Hab im Laufe der Zeit viel investiert aber es macht auch voll Spaß mit den Klamotten unterwegs zu sein. Vor allem, wenn es kalt ist und kein anderer auf dem Bike unterwegs ist. 

Meine Variante kann man verschiedenst variieren (hängt auch bei mir im Schrank  ):
- Softshell-Jacke gegen Softshell-Weste austauschen
- dann langes Thermo-Trikot nutzen.
- statt kurzes U-Hemd und kurzes Trikot auch ein langes Thermo-Trikot nutzen (ich nehm dafür ein Craft Pro Warm, das ist einfach genial dafür) - reicht bis 5 Grad und drunter, wenn du weniger empfindlich bist.

- Ich hab festgestellt: Softshell Beinlinge mit Windstopper ersetzen fast (!) eine lange Hose. Dann sollte aber die Hose über der Bib schon ein wenig dicker und dichter sein.


----------



## CubeFan1998 (26. August 2013)

Ich fahre im Winter immer so: Mehrere Rad Trikots übereinander (wenn es warm wird kann man dann ein paar ausziehen ohne das es sofort wieder kalt wird), lange Handschuhe (661), auch mehrere Hosen (Jogging Hosen) und Überschuhe aber ich fahre keine Klick-Pedale und jetzt werden sich bestimmt einige Totlachen im Winter fahre ich mit Fullface Helm und Goggle Brille, aber der Helm ist schön Warm an ganz kalten Wintertagen dann noch mit einem Tuch vorm Mund.


----------



## lezard (26. August 2013)

ab nächster Woche gibt es ja bei ALDI (Süd) Radsportklamotten für kältere Tage.
Kann vielleicht jemand was zur Crane Aldi Qualität sagen?


----------



## Achtzig (27. August 2013)

Hab so ne Helmmütze und find die furchtbar raschelig und schwitzig. Aber: Die "ordentliche Alternative" kostet halt auch ein vielfaches, deswegen hab ich bisher alle Augen zugekniffen.

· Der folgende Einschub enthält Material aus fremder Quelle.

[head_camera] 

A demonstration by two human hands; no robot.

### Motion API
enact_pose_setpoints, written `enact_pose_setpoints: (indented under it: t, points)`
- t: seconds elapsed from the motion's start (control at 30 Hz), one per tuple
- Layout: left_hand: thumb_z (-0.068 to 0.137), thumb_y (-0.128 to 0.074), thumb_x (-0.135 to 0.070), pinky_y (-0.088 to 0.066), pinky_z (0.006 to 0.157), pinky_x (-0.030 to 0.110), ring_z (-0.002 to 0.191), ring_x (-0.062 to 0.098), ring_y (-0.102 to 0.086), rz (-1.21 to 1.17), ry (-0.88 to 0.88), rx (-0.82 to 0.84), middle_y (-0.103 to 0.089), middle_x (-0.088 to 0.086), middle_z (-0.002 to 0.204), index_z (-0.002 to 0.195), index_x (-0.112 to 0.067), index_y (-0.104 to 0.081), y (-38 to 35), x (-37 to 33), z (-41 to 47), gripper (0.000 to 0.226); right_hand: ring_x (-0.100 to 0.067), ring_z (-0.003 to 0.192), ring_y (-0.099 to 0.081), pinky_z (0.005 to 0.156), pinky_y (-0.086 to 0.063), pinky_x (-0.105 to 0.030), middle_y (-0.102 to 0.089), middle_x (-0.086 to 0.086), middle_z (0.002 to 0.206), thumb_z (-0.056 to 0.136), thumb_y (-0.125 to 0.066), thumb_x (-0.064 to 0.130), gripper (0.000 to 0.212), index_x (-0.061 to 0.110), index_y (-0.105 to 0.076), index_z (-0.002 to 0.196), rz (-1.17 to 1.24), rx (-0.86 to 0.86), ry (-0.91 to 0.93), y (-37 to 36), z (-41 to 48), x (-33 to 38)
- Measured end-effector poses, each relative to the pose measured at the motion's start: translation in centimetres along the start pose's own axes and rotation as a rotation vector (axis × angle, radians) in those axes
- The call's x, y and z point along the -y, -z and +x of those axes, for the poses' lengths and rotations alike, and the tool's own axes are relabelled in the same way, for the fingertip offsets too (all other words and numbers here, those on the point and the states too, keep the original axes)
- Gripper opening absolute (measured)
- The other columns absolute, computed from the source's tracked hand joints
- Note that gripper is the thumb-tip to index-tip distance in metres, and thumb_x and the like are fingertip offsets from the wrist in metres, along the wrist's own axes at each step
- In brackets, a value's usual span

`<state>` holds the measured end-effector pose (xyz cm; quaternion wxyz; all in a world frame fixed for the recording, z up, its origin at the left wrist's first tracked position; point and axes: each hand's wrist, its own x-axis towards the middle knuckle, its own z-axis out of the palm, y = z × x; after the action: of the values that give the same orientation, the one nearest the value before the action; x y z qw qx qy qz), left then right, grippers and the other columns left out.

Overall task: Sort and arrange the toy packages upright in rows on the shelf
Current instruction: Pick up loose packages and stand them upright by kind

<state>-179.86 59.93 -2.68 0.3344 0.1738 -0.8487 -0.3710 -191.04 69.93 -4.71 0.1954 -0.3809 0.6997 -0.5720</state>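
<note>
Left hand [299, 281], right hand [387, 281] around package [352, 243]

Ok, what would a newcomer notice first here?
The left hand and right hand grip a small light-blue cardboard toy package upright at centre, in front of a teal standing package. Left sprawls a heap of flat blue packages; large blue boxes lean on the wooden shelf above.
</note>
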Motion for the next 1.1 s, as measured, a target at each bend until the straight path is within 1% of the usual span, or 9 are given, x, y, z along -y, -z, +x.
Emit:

Meistens passen mir die Schnitte nicht, Arme zu kurz... Also anprobieren! Ansonsten ist die Qualität gemessen am Preis in meinen Augen nicht so schlecht.


----------



## MTB-News.de




----------



## lezard (27. August 2013)

hab mir gestern das Funktionsunterhemd mal besorgt, die Qualität ist naja...geht so. Passen tut es auch nicht perfekt. Glaube nicht dass ich bei den Radklamotten zugreife.


----------



## lorenz4510 (27. August 2013)

zu Aldi und co gibt's ja nen eigenen Bereich wo das zeug im einzelnen diskutiert wird was eher gut und wovon man die finger lassen ´sollte.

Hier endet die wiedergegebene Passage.